Deployment as CDS Hook
The trained model serves predictions through a CDS Hooks endpoint integrated with the electronic health record:
from fastapi import FastAPI
import joblib
app = FastAPI()
model = joblib.load("ddi_xgb_model.pkl")
drug_smiles_db = load_drug_smiles_lookup()
@app.post("/cds-services/ddi-check")
async def check_interactions(request: dict):
new_drug = request["context"]["newDrugCode"]
current_drugs = request["context"]["currentMedications"]
new_smiles = drug_smiles_db[new_drug]
alerts = []
for drug_code in current_drugs:
current_smiles = drug_smiles_db[drug_code]
features = encode_pair(new_smiles, current_smiles)

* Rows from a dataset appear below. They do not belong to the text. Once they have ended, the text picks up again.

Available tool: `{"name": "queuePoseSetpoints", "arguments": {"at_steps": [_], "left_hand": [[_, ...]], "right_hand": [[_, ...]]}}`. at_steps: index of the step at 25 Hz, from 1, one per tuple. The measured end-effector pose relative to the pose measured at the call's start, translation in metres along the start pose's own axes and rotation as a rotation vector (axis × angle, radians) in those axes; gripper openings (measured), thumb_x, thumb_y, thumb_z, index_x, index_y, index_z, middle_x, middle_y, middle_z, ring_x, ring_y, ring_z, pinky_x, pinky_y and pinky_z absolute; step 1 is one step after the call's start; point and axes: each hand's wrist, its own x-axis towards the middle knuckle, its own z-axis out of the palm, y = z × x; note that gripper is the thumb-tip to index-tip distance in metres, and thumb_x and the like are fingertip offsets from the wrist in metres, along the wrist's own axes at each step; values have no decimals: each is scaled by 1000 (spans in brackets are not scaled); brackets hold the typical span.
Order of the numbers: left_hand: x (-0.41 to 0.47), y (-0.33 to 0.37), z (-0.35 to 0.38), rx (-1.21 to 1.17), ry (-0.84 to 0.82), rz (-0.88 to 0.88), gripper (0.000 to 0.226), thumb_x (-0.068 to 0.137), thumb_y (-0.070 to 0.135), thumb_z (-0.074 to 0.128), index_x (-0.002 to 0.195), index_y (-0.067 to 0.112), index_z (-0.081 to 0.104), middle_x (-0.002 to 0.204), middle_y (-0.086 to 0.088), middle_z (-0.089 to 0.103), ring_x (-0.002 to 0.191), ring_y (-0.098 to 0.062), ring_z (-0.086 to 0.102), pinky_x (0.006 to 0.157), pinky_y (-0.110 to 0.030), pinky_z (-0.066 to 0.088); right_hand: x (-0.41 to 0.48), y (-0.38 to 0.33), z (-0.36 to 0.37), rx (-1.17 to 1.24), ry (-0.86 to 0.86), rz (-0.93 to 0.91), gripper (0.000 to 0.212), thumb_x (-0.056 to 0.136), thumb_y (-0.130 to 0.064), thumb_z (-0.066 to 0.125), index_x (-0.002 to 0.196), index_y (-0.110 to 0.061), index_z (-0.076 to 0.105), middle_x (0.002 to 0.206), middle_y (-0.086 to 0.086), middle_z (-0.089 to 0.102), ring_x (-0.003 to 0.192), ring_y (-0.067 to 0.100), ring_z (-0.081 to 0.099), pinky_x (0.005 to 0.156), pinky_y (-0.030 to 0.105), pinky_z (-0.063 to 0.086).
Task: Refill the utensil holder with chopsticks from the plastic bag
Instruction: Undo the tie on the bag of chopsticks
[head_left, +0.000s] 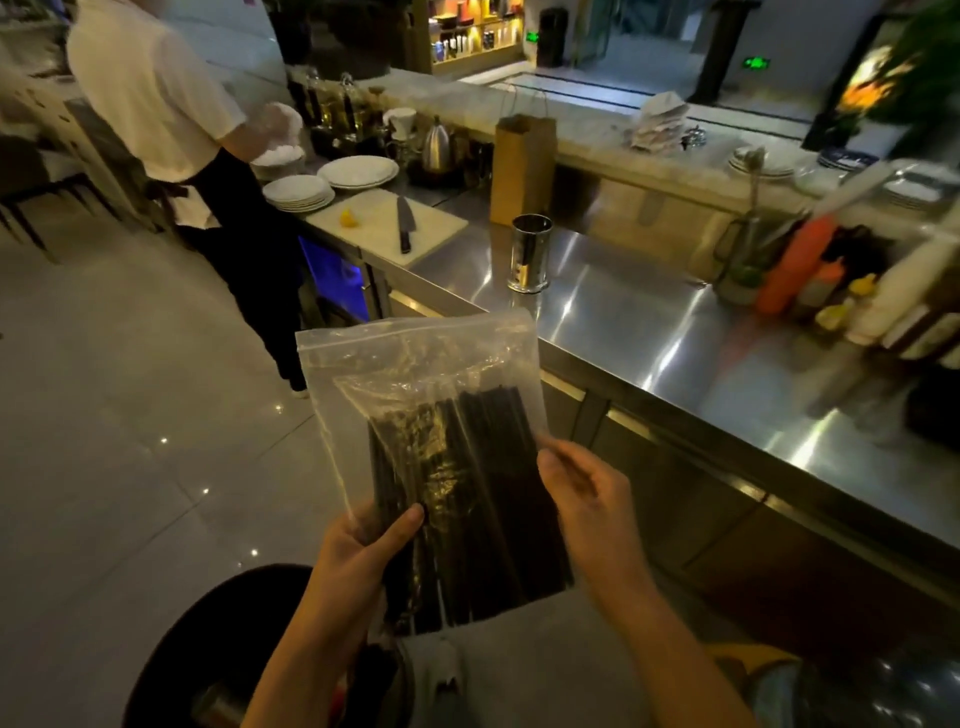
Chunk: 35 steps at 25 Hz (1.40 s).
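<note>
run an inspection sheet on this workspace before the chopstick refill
surface: shiny steel counter
job's things: utensil holder upright on the counter, nothing above its rim; plastic bag held upright off the counter, black chopsticks inside
clutter: cutting board with knife, stacked plates, paper bag, sauce bottles at right
grips: left hand grips the bag's lower left; right hand at its right edge, blurred, grip unclear
cables: nothing seen
surroundings: another person working at the far counter; tiled floor

Reading plastic bag (415, 358) as clear, crinkled, shiny film. Seeing glossy black finish on chopsticks (467, 493). Taking utensil holder (530, 254) for polished metal, counter (649, 322) for smooth reflective steel, carrier bag (522, 166) for matt paper.
</note>
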Motion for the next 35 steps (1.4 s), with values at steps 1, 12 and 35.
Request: {"name": "queuePoseSetpoints", "arguments": {"at_steps": [1, 12, 35], "left_hand": [[9, -1, 2, -11, -6, -18, 22, 82, 14, 65, 100, 8, 76, 101, -23, 74, 88, -32, 74, 68, -35, 60], [192, 19, 17, -10, -86, -71, 37, 80, 18, 69, 114, 3, 67, 107, -17, 75, 100, -32, 72, 82, -39, 60], [475, 29, 214, 53, -148, -125, 46, 78, 24, 71, 121, 10, 62, 113, -9, 74, 108, -21, 69, 91, -42, 55]], "right_hand": [[4, 3, -4, -36, -18, 31, 19, 88, -48, 51, 97, -45, 68, 97, -12, 71, 92, 5, 68, 76, 24, 57], [159, 7, 0, -270, 228, -19, 18, 93, -24, 61, 90, -40, 69, 91, -16, 70, 90, 0, 66, 72, 11, 51], [439, 19, -172, -378, 433, -144, 14, 91, -16, 63, 93, -29, 69, 85, -19, 68, 87, -5, 64, 76, 7, 49]]}}
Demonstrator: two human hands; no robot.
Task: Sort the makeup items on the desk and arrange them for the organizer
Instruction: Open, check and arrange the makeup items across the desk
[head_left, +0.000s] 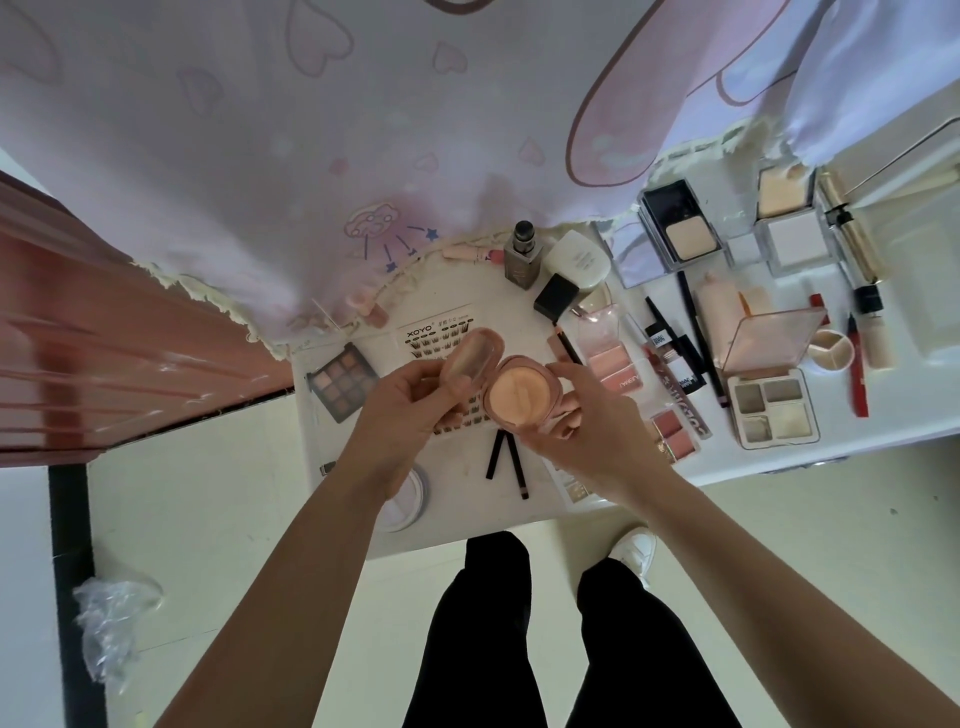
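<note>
Head view, over white bench (893, 395) strewn w/ makeup. Looks early in the sort: no grouping by type yet, w/ palettes, powders and pencils mixed side by side. No organizer made out w/ certainty. Biggest pieces lying open: four-pan palette (774, 410) at right w/ clear lid up, square powder compact (680, 234) at rear, nine-pan shadow palette (343, 382) at left edge. Lash card (434, 332) mid-bench, partly behind the hands. Held up over mid-bench: round pink compact (514, 397), hinged open, peach puff showing. Left hand (410, 395) w/ grip curled round the lid; right hand (587, 415) w/ grip wrapped round the base. Prob. being checked or about to be closed. Smallest bits untouched: two black pencils (506, 462) near front edge, red pen (857, 369) far right. Most of job left.
</note>
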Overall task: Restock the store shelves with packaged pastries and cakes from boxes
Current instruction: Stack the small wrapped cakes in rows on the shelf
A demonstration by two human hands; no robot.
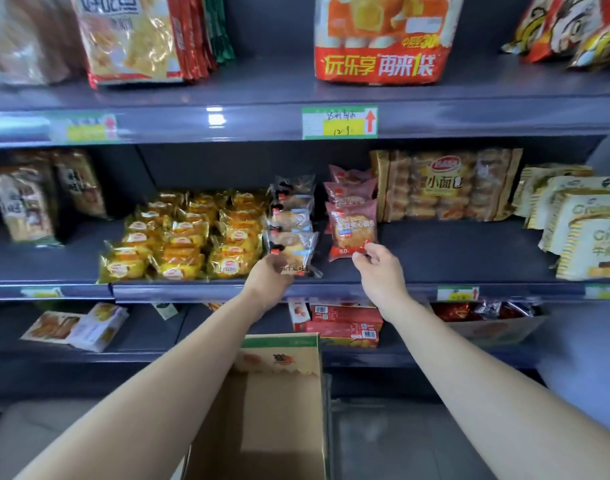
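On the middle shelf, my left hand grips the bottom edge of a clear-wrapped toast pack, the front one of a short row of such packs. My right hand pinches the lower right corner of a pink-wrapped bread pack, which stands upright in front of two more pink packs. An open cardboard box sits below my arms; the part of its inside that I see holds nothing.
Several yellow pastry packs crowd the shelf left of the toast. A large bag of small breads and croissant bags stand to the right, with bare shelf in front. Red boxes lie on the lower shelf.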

prob = model.predict_proba(features.reshape(1, -1))[0, 1]
if prob > 0.7:
alerts.append({
"summary": f"High interaction risk: {new_drug} + {drug_code} ({prob:.0%})",
"indicator": "critical" if prob > 0.9 else "warning",
"source": {"label": "DDI Prediction Model v2"}
})
return {"cards": alerts}
Tradeoffs
| Approach | Strength | Weakness |
|---|---|---|
| Fingerprint + XGBoost | Fast, interpretable feature importance | Misses network effects |
| Knowledge graph embeddings | Captures transitive relations | Requires curated KG |
| Graph neural networks | End-to-end learning on structures | Data-hungry, slower training |
| Rule-based (DrugBank lookup) | High precision for known interactions | Zero coverage for novel drugs |
The one thing to remember: Building a drug interaction prediction system in Python requires combining molecular featurization (RDKit), graph-based modeling (PyKEEN or PyTorch Geometric), and careful evaluation with drug-level splits — because random splits dramatically overstate real-world performance.